## YOUR INSTRUCTIONS:
Pictures in the data below are not part of the copy; transcribe everything else exactly.

## SUPPLIED INFORMATION:
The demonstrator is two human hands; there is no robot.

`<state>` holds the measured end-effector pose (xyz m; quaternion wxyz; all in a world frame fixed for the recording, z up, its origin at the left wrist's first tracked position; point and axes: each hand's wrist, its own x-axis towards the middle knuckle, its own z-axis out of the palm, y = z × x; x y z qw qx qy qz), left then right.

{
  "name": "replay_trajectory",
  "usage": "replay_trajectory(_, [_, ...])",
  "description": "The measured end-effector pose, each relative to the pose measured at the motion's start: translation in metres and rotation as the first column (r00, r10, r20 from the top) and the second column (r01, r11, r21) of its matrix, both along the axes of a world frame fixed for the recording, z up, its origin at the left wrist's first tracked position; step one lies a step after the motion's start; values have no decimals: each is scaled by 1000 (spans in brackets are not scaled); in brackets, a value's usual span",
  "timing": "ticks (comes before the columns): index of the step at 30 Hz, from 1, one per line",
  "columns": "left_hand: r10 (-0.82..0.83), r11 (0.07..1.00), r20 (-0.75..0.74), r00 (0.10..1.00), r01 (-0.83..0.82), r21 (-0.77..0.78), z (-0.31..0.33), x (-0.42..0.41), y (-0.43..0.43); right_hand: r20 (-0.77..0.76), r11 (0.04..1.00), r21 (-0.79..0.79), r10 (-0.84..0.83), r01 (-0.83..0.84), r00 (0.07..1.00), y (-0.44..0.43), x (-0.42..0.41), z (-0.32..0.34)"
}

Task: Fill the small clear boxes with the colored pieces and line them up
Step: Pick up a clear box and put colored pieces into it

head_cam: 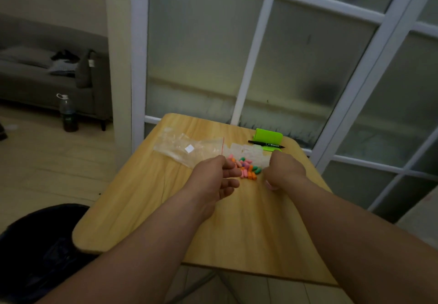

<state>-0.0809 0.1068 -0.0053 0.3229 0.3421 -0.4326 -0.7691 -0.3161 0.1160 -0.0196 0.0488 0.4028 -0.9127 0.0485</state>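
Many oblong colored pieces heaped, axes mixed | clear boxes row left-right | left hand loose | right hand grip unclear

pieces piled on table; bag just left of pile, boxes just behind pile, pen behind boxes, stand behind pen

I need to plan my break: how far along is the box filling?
Early. Done: the colored pieces lie in a loose pile on the table, with the clear boxes roughly rowed behind them. In hand: left hand and right hand flank the pile; the right is curled, around what I cannot tell. Left: most pieces are loose, and no colour shows in the boxes.
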Motion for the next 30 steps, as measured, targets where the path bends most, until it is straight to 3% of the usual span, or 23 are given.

## ANSWER FOR THE TASK:
The demonstrator is two human hands; there is no robot.

`<state>` holds the measured end-effector pose (xyz m; quaternion wxyz; all in a world frame fixed for the recording, z up, its origin at the left wrist's first tracked position; point and axes: each hand's wrist, its own x-axis towards the middle knuckle, its own z-axis out of the palm, y = z × x; x y z qw qx qy qz), left then right.

{
  "name": "replay_trajectory",
  "usage": "replay_trajectory(_, [_, ...])",
  "description": "The measured end-effector pose, each relative to the pose measured at the motion's start: translation in metres and rotation as the first column (r00, r10, r20 from the top) and the second column (r01, r11, r21) of its matrix, both along the axes of a world frame fixed for the recording, z up, its origin at the left wrist's first tracked position; step one lies a step after the motion's start; values have no decimals: each is scaled by 1000 (spans in brackets are not scaled); in brackets, a value's usual span",
  "timing": "ticks (comes before the columns): index of the step at 30 Hz, from 1, one per line",
  "columns": "left_hand: r10 (-0.82..0.83), r11 (0.07..1.00), r20 (-0.75..0.74), r00 (0.10..1.00), r01 (-0.83..0.82), r21 (-0.77..0.78), z (-0.31..0.33), x (-0.42..0.41), y (-0.43..0.43); right_hand: r20 (-0.77..0.76), r11 (0.04..1.00), r21 (-0.79..0.79), r10 (-0.84..0.83), r01 (-0.83..0.84), r00 (0.07..1.00), y (-0.44..0.43), x (-0.42..0.41), z (-0.32..0.34)"
}

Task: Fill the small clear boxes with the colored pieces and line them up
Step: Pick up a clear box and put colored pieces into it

head_cam: 

<state>-0.0809 0.1068 -0.0053 0.3229 0.3421 -0.4326 -0.7691 -0.3161 0.1160 -0.0196 0.0488 0.4028 -0.9127 0.0485</state>
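Many oblong colored pieces heaped, axes mixed | clear boxes row left-right | left hand loose | right hand grip unclear

pieces piled on table; bag just left of pile, boxes just behind pile, pen behind boxes, stand behind pen

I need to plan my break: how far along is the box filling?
Early. Done: the colored pieces lie in a loose pile on the table, with the clear boxes roughly rowed behind them. In hand: left hand and right hand flank the pile; the right is curled, around what I cannot tell. Left: most pieces are loose, and no colour shows in the boxes.
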Motion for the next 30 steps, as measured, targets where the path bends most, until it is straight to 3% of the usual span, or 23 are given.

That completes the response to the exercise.